Джемма любит драмы; в конце концов, ее основное направление – сценическое искусство. И на сцене, и вне сцены она склонна к драматическому поведению.
– Она ведет себя очень странно, – начинаю я, тщательно подбирая слова. – Не хочу говорить ни о ком плохо, но в последнее время Руби какая-то злая; понимаешь, о чем я?
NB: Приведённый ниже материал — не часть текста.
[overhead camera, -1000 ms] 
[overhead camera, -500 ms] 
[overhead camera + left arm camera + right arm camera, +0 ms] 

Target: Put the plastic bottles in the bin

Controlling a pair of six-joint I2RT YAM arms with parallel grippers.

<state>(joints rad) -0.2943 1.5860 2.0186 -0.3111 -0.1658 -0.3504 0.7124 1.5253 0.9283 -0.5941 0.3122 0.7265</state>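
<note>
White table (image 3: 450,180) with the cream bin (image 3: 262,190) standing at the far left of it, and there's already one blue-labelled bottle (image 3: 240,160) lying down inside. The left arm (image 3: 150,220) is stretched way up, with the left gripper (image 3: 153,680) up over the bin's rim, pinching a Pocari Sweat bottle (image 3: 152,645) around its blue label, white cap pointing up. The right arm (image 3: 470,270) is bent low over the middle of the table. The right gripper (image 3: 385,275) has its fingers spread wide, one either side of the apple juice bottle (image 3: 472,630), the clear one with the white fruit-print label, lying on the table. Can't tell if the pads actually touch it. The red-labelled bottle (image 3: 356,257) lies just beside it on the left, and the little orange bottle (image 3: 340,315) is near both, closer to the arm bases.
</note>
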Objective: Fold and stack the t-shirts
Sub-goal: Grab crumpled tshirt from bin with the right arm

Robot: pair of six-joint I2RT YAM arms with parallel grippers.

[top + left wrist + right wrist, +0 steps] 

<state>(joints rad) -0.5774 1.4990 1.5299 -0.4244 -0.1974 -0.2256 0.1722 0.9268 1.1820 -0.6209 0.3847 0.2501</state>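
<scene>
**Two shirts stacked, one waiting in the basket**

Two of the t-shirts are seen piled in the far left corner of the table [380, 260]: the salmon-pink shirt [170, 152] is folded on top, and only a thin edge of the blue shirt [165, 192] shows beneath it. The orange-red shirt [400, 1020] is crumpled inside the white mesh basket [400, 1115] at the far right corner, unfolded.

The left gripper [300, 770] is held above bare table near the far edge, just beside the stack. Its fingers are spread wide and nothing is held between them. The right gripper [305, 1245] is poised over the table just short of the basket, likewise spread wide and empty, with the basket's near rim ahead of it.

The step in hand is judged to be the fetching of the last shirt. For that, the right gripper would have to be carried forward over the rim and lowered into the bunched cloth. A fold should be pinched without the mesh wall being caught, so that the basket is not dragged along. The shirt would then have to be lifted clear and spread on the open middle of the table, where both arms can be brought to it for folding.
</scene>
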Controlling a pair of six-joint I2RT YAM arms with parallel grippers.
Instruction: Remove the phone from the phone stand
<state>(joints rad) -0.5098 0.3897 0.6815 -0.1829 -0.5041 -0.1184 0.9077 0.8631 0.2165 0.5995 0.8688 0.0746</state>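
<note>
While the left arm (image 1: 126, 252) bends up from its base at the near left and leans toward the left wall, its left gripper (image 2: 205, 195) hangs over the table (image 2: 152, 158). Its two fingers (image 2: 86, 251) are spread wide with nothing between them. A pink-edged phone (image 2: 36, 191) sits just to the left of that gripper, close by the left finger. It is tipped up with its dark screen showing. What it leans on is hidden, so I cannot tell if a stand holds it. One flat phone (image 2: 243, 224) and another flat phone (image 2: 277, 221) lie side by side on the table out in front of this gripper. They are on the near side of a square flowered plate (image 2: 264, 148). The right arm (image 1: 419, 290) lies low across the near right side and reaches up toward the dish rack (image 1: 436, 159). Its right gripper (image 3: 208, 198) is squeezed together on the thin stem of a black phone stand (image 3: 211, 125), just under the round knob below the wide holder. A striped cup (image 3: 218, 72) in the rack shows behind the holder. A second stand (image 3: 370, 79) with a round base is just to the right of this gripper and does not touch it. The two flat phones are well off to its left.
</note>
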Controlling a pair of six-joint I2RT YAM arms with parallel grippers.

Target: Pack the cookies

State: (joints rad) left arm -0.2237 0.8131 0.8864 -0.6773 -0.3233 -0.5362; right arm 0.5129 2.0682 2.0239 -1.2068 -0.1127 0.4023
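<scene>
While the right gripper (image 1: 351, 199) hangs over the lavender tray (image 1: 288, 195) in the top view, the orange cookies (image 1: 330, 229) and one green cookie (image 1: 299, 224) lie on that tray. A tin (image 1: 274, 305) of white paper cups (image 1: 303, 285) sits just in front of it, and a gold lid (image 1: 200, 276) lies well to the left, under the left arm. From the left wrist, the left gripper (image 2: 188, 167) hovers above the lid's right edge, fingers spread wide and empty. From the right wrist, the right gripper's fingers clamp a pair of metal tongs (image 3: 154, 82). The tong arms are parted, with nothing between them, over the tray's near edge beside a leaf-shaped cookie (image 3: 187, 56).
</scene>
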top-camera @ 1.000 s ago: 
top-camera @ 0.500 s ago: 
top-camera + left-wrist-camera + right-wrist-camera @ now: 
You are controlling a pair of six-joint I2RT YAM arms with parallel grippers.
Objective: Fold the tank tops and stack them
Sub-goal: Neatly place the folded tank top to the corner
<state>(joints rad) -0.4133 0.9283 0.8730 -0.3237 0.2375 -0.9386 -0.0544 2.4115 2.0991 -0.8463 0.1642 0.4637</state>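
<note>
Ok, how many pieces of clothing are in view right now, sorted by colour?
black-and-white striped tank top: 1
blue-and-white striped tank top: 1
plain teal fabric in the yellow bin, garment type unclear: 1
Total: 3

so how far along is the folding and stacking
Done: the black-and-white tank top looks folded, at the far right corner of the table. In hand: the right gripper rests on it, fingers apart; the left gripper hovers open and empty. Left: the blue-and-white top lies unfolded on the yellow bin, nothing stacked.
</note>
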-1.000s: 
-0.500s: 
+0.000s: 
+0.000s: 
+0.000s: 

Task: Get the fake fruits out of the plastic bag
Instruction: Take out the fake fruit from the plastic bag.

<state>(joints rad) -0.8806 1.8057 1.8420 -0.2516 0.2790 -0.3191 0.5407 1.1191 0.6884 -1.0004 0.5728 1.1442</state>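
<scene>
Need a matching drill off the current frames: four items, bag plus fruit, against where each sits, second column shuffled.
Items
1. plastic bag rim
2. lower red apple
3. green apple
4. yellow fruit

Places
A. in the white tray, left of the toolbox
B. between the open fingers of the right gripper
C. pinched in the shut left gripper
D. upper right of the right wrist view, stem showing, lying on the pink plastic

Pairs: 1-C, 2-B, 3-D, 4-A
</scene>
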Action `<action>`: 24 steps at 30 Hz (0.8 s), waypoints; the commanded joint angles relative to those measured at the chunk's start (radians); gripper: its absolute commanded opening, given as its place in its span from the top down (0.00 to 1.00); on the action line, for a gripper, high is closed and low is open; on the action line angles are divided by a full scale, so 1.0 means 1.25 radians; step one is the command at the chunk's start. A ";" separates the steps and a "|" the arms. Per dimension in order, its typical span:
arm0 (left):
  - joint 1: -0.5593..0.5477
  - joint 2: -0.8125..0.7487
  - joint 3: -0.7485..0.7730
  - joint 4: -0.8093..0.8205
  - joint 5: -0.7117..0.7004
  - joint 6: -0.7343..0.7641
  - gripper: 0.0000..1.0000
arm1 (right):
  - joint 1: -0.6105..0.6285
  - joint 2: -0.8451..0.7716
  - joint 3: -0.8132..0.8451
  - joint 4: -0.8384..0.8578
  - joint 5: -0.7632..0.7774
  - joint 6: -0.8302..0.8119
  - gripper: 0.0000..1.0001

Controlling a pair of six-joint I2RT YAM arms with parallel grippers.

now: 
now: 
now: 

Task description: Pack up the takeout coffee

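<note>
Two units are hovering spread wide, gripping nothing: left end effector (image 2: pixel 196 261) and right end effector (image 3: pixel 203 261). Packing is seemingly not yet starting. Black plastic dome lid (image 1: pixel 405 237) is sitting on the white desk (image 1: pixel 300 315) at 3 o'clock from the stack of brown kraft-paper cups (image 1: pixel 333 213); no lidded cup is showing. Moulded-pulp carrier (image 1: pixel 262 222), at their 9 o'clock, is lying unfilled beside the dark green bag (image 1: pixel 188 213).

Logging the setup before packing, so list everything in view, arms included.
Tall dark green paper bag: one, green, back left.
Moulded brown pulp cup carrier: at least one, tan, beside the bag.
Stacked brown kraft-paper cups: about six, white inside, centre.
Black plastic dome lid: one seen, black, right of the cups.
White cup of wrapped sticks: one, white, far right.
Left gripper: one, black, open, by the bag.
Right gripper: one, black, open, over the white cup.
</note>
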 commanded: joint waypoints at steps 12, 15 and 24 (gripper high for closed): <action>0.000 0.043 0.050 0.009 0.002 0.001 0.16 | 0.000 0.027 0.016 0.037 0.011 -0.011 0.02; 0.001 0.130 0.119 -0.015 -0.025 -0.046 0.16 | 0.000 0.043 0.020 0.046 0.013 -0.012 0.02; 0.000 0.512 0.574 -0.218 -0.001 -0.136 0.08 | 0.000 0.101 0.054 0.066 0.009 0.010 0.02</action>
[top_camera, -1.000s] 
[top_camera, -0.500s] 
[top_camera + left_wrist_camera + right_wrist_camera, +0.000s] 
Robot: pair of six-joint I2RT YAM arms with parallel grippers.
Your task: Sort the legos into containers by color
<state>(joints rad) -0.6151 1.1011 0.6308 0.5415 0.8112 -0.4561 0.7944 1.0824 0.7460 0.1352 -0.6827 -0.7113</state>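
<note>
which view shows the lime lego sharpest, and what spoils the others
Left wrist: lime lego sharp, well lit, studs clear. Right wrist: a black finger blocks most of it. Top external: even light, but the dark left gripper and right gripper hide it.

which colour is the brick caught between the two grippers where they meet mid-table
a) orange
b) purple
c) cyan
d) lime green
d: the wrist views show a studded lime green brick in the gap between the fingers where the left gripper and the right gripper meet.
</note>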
В глазах Джеммы вспыхивает огонек осознания. Я знаю: она понимает, что я имею в виду. Руби нарычала на нее на прошлой неделе, когда мы ехали на гору Баттернат, чтобы покататься на лыжах. В итоге, когда GPS потерял сигнал, мы ехали двадцать минут не в ту сторону. Джемма твердила, что мы пропустили нужный поворот, но Руби отказалась возвращаться. Я ничего тогда не сказала, хотя отлично знала, что Джемма права. Когда навигатор снова заработал и велел нам развернуться, Джемма предложила помочь Руби с ориентировкой на местности. И та холодным злобным тоном ответила: «О боже, ну, извини. Если ты так хорошо знаешь дорогу, может, отвезешь нас домой?» Только вот раскаяния в ее голосе не было ни капли. После этого мы включили радио и в конце концов добрались до горы.
Сейчас я сосредотачиваю внимание на Джемме, надеясь, что смогу ткнуть в нужные точки.
– У меня такое ощущение, что Джон собирается порвать с ней. Она в последнее время стала отстраненной и вечно с кем-то флиртует – с другими парнями… И он это видит. Мне его жалко.
Глаза Джеммы становятся чуть больше.
– В любом случае, – продолжаю я, – если они расстанутся, то до самого выпуска она останется в дурацком положении, и все в нашей компании примут чью-нибудь сторону, ее или Джона, и это окажется жутко неловко. Я имею в виду – мы же живем в одном доме, все шестеро… И куда нам деваться друг от друга?
– Да, верно, – соглашается Джемма. Она смотрит на свои пальцы, принимается изучать обкусанные ногти, крепко сжимает в кулаках край полотенца. Ветер меняет направление; пепел кружится вокруг нас, полотенца хлопают, пытаясь улететь.
– Не знаю, – говорю я. – Не думаю, что он станет обманывать ее или что-нибудь в этом духе, но если что-то и произойдет, то, скорее всего, именно сегодня. Я имею в виду, он дальше не станет терпеть, понимаешь? Наверняка напьется и сделает какую-нибудь глупость. Как тебе кажется? Вы с Джоном ведь по-прежнему тесно общаетесь, так? Я думаю – может быть, ты сможешь ему что-нибудь сказать? Убедиться, что с ним всё в порядке, узнать, не хочет ли он с кем-нибудь поговорить… А я поговорю с Руби о том, что с ней происходит.
– Я? – встревоженно отвечает Джемма. Но я чувствую под ее тревогой за Руби намек на радостное волнение. – Ты думаешь, именно мне следует с ним поговорить?
– Да. Я имею в виду, он всегда говорил, что ты – его лучший друг среди девушек, – поясняю я. Мелкая ложь. – Я думала, это очевидно.
Щеки Джеммы вспыхивают, уголок губ подергивается. Она чувствует себя особенной, избранной. Она и есть избранная – по крайней мере для этой задачи.